Building startups are hard. You're statistically setup for failure with a 92% fail rate within the first 1-2 years. However, what people tend to not focus on is 8%, when we break down what exactly the 8% did you'll understand the key skills, aspects and elements needed to build a successful business - using data.
I've had the chance of seeing many of our customers achieve product-market fit with a viable product several times around. (TL;DR I run a product development company five2one.com.au).
And in reviewing these companies there are some key commonalities that stand out, and I'm going to break down what these exactly are.
See in a business, you should be addicted to frameworks and systems more than ideas and emotions. Far too many intelligent people waste their time on things due to a sunken cost fallacy chasing features that won't revive their business from its eventual death. But when you start with a system or a framework, i.e railguards you will automatically know when to pivot, when to push and when to stop altogether
All in all, if you can get a customer to buy a product from you at a sale cost that is profitable to your business, you can safely assume you're onto something.
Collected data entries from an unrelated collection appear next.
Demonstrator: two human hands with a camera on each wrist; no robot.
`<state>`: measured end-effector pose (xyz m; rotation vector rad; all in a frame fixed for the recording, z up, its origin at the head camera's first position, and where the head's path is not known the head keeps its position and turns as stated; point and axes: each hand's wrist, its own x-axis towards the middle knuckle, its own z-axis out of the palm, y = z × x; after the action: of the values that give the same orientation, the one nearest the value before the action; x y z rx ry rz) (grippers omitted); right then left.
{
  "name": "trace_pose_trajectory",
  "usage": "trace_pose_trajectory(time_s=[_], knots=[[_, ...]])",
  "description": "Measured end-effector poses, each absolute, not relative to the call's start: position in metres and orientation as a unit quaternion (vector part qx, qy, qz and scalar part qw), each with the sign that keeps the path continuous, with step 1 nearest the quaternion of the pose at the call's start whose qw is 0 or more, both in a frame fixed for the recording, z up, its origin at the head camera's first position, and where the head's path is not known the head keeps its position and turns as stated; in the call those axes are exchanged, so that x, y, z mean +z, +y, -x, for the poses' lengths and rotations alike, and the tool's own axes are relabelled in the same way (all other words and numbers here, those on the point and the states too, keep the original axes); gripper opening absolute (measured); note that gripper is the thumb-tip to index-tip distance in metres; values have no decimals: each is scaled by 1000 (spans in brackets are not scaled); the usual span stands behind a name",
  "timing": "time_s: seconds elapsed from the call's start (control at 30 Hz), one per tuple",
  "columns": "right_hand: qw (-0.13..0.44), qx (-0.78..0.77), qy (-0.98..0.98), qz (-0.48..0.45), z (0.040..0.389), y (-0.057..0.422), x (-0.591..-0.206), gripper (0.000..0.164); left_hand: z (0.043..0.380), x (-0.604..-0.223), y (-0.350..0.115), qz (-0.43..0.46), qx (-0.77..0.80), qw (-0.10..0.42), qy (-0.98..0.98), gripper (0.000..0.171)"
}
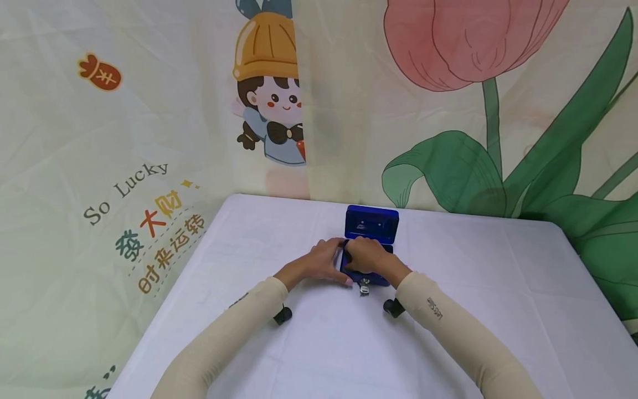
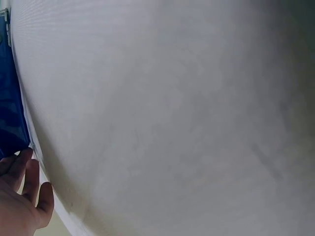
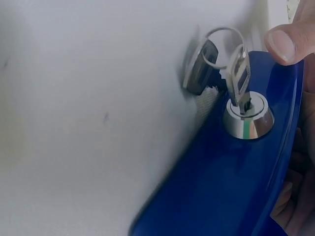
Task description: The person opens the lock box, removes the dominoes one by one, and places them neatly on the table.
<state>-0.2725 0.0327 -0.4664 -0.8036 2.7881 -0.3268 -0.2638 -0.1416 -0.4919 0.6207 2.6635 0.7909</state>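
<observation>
A small blue metal box (image 1: 377,279) stands on the white table (image 1: 498,288) with its lid (image 1: 372,223) raised upright at the back. My right hand (image 1: 366,256) curls over the box's front; the thumb (image 3: 288,42) presses on the front rim and the fingers reach inside. A silver key (image 3: 239,78) sits in the round lock (image 3: 248,118), and a ring with a dark-headed second key (image 3: 199,69) lies on the cloth. My left hand (image 1: 326,260) rests against the box's left side, its relaxed fingers (image 2: 29,182) touching the blue edge (image 2: 10,108).
A printed cloth backdrop (image 1: 149,138) hangs close behind the table. Black wrist cameras (image 1: 282,316) sit under both forearms. Bare white tablecloth (image 2: 172,113) lies to the left, right and front of the box.
</observation>
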Motion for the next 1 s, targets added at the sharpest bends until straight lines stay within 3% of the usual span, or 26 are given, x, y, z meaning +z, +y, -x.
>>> trace_pose_trajectory(time_s=[0.5, 1.0], knots=[[113, -108, 951, 267, 272, 35, -464, 37, 264, -493, -141, -217, 268, 141, 928, 117], [98, -115, 958, 245, 237, 49, -455, 35, 245, -497, -154, -233, 256, 150, 926, 116]])
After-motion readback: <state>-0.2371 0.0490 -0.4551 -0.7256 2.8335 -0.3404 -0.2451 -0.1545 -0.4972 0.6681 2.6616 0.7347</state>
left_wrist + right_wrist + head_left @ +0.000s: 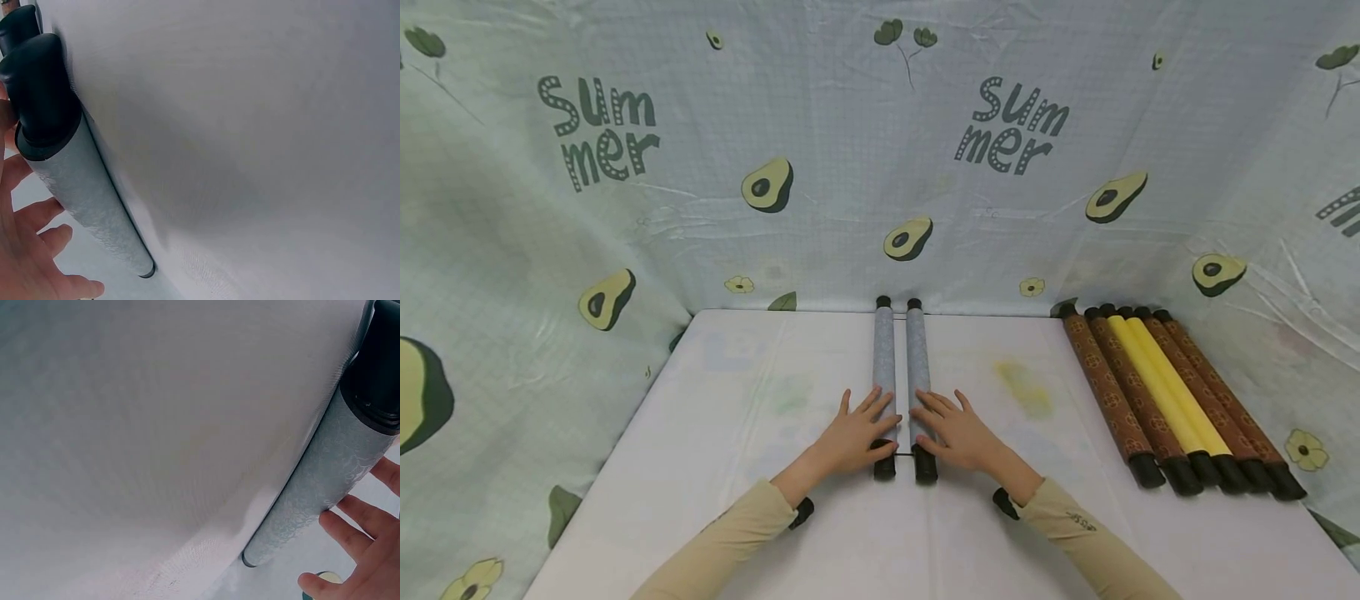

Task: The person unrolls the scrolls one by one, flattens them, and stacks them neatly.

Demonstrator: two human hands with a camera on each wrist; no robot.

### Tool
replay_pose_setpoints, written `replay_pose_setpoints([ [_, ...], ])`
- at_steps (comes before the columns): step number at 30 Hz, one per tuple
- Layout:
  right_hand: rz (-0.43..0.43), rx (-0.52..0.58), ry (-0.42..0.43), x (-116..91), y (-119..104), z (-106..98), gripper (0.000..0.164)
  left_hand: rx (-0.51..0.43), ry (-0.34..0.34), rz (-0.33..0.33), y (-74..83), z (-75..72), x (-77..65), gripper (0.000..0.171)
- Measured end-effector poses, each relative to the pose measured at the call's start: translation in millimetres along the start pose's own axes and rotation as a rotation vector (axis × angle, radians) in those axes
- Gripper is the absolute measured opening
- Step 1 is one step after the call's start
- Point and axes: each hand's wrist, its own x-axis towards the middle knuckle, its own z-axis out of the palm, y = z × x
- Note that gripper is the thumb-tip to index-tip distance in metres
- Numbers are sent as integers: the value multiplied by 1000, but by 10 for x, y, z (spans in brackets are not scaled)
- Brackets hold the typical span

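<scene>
A rolled scroll lies in the middle of the table as two parallel grey-blue patterned rolls with black end knobs. My left hand (856,433) rests with spread fingers on the left roll (884,350), near its close end. On the right roll (917,354), my right hand (958,433) lies in the same way, fingers spread. A narrow gap separates the rolls, and a thin dark line crosses it near the hands. Fingers touch the side of the left roll (94,181) in the left wrist view, and of the right roll (319,469) in the right wrist view.
At the table's right side several more scrolls lie side by side: brown patterned rolls (1105,383) around yellow rolls (1157,375), all with black knobs. A white cloth (722,417) covers the table. Behind it hangs a curtain (850,125) printed with avocados.
</scene>
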Motion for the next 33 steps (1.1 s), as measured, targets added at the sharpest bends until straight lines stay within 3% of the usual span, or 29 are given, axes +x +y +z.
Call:
replay_pose_setpoints([
  [12,-14,3,-4,-43,36,7,32,7,20,-2,-8,-22,-30,48],
  [19,12,-18,-4,-79,77,23,30,24,57,32,-19,-21,-51,51],
  [33,22,-29,21,-143,147,12,32,24,27,1,-67,-28,-104,48],
])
The next step is to have enough focus and discipline to persist and find the right system that will predictably find you users in a profitable way.
But we're jumping a little head, lets talk about idea generation and the startup framework to follow when you're building out a product. I've created this after spending $100,000s on client projects as well as our own products, some successful some failures on how you can set yourself up for the highest chance of success
Remember nothing is guaranteed in this game, all you can do is increase the odds of your success and reduce that of failure, and the BEST and most effective way to do this...is with frameworks.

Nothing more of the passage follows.